Every entry must be transcribed exactly. Pictures are not part of the copy.

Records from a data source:
================

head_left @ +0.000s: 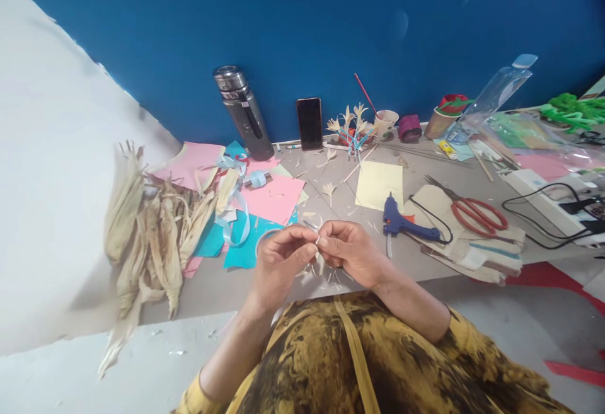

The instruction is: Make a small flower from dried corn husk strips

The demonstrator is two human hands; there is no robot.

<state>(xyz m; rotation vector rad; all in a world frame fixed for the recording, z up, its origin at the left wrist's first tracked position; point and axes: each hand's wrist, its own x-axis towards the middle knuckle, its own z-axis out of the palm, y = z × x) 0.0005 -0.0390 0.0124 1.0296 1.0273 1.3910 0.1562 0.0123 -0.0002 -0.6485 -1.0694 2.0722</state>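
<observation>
Over the table's front edge my left hand and my right hand meet, thumbs and forefingers pinched together on a small pale piece. It looks like a strip of husk, though the fingers hide most of it. Pale scraps lie beneath and around both hands. Just beyond them a single husk flower rests on the table. Farther back stand several husk flowers with blue stems. A blue glue gun lies to the right of my right hand, partly on a work glove.
Dried corn husks and pink paper lie left. Behind are a flask, a phone and a paper cup. Red-handled scissors, a plastic bottle and a power strip lie or lean right.
</observation>
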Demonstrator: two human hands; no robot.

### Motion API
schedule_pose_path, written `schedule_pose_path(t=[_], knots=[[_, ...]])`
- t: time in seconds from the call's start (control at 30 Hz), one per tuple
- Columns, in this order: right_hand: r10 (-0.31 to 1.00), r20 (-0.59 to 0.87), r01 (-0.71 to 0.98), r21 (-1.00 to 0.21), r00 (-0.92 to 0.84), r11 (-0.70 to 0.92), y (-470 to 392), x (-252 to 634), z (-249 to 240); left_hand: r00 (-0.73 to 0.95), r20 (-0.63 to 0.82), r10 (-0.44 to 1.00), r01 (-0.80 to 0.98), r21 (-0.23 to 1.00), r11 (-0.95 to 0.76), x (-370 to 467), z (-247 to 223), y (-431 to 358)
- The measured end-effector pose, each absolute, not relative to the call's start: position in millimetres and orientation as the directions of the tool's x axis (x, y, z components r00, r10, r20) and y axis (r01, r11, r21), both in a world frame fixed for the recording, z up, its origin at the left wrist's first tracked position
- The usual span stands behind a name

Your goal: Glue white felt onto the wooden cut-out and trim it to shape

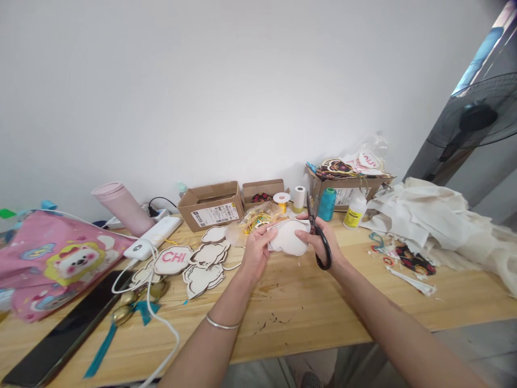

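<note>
A white, wavy-edged cloth piece (288,238) is held up above the middle of the table between my two hands. My left hand (257,249) pinches its left edge, thumb on top. My right hand (324,241) grips the right edge with the thumb and also carries black-handled scissors (323,249), blades pointing up and away. Whether the blades are apart is hard to see. Beyond the hands lies a clear plastic bag (242,227) with yellow string. Left of my left hand are several cloud-shaped wooden pieces (204,277), one cloth-covered piece (173,261) lettered "CHI".
Cardboard boxes (210,207), a teal thread spool (327,205) and a glue bottle (355,210) line the back. White fabric (436,226) and scraps (407,258) cover the right. A phone (67,331), white cable (165,323), power bank (151,237) and pink bag (60,258) lie left.
</note>
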State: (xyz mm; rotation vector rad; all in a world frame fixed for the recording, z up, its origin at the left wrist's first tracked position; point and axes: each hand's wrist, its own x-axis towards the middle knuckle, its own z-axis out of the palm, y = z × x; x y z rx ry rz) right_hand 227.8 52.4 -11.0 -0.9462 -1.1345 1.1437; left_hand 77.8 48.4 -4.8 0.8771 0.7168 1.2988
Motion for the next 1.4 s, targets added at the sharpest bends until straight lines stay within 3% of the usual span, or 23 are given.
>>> schedule_pose_path(t=[0.43, 0.63, 0.77, 0.9, 1.13, 1.2, 1.27, 1.33, 1.4], knots=[[0.989, 0.144, -0.236, -0.961, 0.031, 0.148, 55.3, 225.3, -17.3, 0.094, -0.020, 0.995, -0.372, 0.927, 0.054, 84.5, -25.1, 48.5], [0.980, 0.184, -0.266, -0.943, 0.077, 0.198, 56.4, 225.7, -19.0, 0.157, -0.015, 0.987, -0.395, 0.915, 0.077, 88.2, -17.3, 43.6], [0.972, 0.226, -0.224, -0.952, -0.060, 0.207, 52.5, 222.6, -17.4, 0.104, -0.091, 0.990, -0.367, 0.922, 0.123, 84.3, -16.0, 44.4], [0.964, 0.251, -0.170, -0.957, -0.087, 0.234, 51.1, 219.4, -19.1, 0.039, -0.118, 0.992, -0.343, 0.931, 0.124, 81.2, -20.3, 47.0], [0.921, 0.389, -0.037, -0.921, -0.005, 0.388, 53.4, 223.2, -22.5, -0.056, 0.018, 0.998, -0.289, 0.957, -0.033, 84.3, -17.3, 46.5], [0.864, 0.501, 0.093, -0.864, 0.048, 0.495, 52.4, 225.2, -22.4, -0.059, 0.040, 0.997, -0.285, 0.957, -0.055, 85.1, -15.5, 46.8], [0.738, 0.667, 0.288, -0.729, 0.096, 0.621, 50.1, 226.6, -20.3, -0.072, 0.045, 0.996, -0.317, 0.946, -0.066, 85.4, -13.6, 46.8], [0.553, 0.831, 0.480, -0.509, 0.058, 0.714, 47.2, 226.8, -16.6, -0.045, -0.023, 0.999, -0.388, 0.922, 0.004, 85.1, -11.0, 46.1], [0.387, 0.919, 0.604, -0.265, -0.078, 0.752, 44.6, 225.2, -13.4, 0.102, -0.143, 0.984, -0.460, 0.871, 0.174, 84.4, -8.0, 44.8]])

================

- **Output for this task**:
head_left @ +0.000s: 

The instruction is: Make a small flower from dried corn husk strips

The demonstrator is two human hands; there is no robot.

<state>(xyz m; rotation vector rad; all in a world frame fixed for the recording, z up, its origin at the left wrist's first tracked position; point and axes: each hand's wrist, its own x-axis towards the middle knuckle, its own z-axis out of the palm, y = z × x) 0.0005 -0.0390 0.0124 1.0296 1.0273 1.3910 0.1562 0.0123 -0.0002 -0.6485 -1.0694 2.0722</state>
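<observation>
Over the table's front edge my left hand and my right hand meet, thumbs and forefingers pinched together on a small pale piece. It looks like a strip of husk, though the fingers hide most of it. Pale scraps lie beneath and around both hands. Just beyond them a single husk flower rests on the table. Farther back stand several husk flowers with blue stems. A blue glue gun lies to the right of my right hand, partly on a work glove.
Dried corn husks and pink paper lie left. Behind are a flask, a phone and a paper cup. Red-handled scissors, a plastic bottle and a power strip lie or lean right.
</observation>
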Demonstrator: two human hands; no robot.

### Motion API
schedule_pose_path, written `schedule_pose_path(t=[_], knots=[[_, ...]])`
- t: time in seconds from the call's start (control at 30 Hz), one per tuple
- Columns, in this order: right_hand: r10 (-0.31 to 1.00), r20 (-0.59 to 0.87), r01 (-0.71 to 0.98), r21 (-1.00 to 0.21), r00 (-0.92 to 0.84), r11 (-0.70 to 0.92), y (-470 to 392), x (-252 to 634), z (-249 to 240); left_hand: r00 (-0.73 to 0.95), r20 (-0.63 to 0.82), r10 (-0.44 to 1.00), r01 (-0.80 to 0.98), r21 (-0.23 to 1.00), r11 (-0.95 to 0.76), x (-370 to 467), z (-247 to 223), y (-431 to 358)
- The measured end-effector pose, each absolute, not relative to the call's start: position in millimetres and orientation as the directions of the tool's x axis (x, y, z components r00, r10, r20) and y axis (r01, r11, r21), both in a world frame fixed for the recording, z up, its origin at the left wrist's first tracked position
- The usual span stands behind a name

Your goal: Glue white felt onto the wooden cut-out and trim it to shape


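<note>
A white, wavy-edged cloth piece (288,238) is held up above the middle of the table between my two hands. My left hand (257,249) pinches its left edge, thumb on top. My right hand (324,241) grips the right edge with the thumb and also carries black-handled scissors (323,249), blades pointing up and away. Whether the blades are apart is hard to see. Beyond the hands lies a clear plastic bag (242,227) with yellow string. Left of my left hand are several cloud-shaped wooden pieces (204,277), one cloth-covered piece (173,261) lettered "CHI".
Cardboard boxes (210,207), a teal thread spool (327,205) and a glue bottle (355,210) line the back. White fabric (436,226) and scraps (407,258) cover the right. A phone (67,331), white cable (165,323), power bank (151,237) and pink bag (60,258) lie left.
</note>
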State: (xyz mm; rotation vector rad; all in a world frame fixed for the recording, z up, its origin at the left wrist's first tracked position; point and axes: each hand's wrist, its own x-axis towards the middle knuckle, its own z-axis out of the palm, y = z × x; x y z rx ry rz) right_hand 227.8 52.4 -11.0 -0.9462 -1.1345 1.1437; left_hand 77.8 48.4 -4.8 0.8771 0.7168 1.2988
Motion for the next 1.4 s, targets added at the sharpest bends until straight lines stay within 3% of the usual span, or 23 are given.
>>> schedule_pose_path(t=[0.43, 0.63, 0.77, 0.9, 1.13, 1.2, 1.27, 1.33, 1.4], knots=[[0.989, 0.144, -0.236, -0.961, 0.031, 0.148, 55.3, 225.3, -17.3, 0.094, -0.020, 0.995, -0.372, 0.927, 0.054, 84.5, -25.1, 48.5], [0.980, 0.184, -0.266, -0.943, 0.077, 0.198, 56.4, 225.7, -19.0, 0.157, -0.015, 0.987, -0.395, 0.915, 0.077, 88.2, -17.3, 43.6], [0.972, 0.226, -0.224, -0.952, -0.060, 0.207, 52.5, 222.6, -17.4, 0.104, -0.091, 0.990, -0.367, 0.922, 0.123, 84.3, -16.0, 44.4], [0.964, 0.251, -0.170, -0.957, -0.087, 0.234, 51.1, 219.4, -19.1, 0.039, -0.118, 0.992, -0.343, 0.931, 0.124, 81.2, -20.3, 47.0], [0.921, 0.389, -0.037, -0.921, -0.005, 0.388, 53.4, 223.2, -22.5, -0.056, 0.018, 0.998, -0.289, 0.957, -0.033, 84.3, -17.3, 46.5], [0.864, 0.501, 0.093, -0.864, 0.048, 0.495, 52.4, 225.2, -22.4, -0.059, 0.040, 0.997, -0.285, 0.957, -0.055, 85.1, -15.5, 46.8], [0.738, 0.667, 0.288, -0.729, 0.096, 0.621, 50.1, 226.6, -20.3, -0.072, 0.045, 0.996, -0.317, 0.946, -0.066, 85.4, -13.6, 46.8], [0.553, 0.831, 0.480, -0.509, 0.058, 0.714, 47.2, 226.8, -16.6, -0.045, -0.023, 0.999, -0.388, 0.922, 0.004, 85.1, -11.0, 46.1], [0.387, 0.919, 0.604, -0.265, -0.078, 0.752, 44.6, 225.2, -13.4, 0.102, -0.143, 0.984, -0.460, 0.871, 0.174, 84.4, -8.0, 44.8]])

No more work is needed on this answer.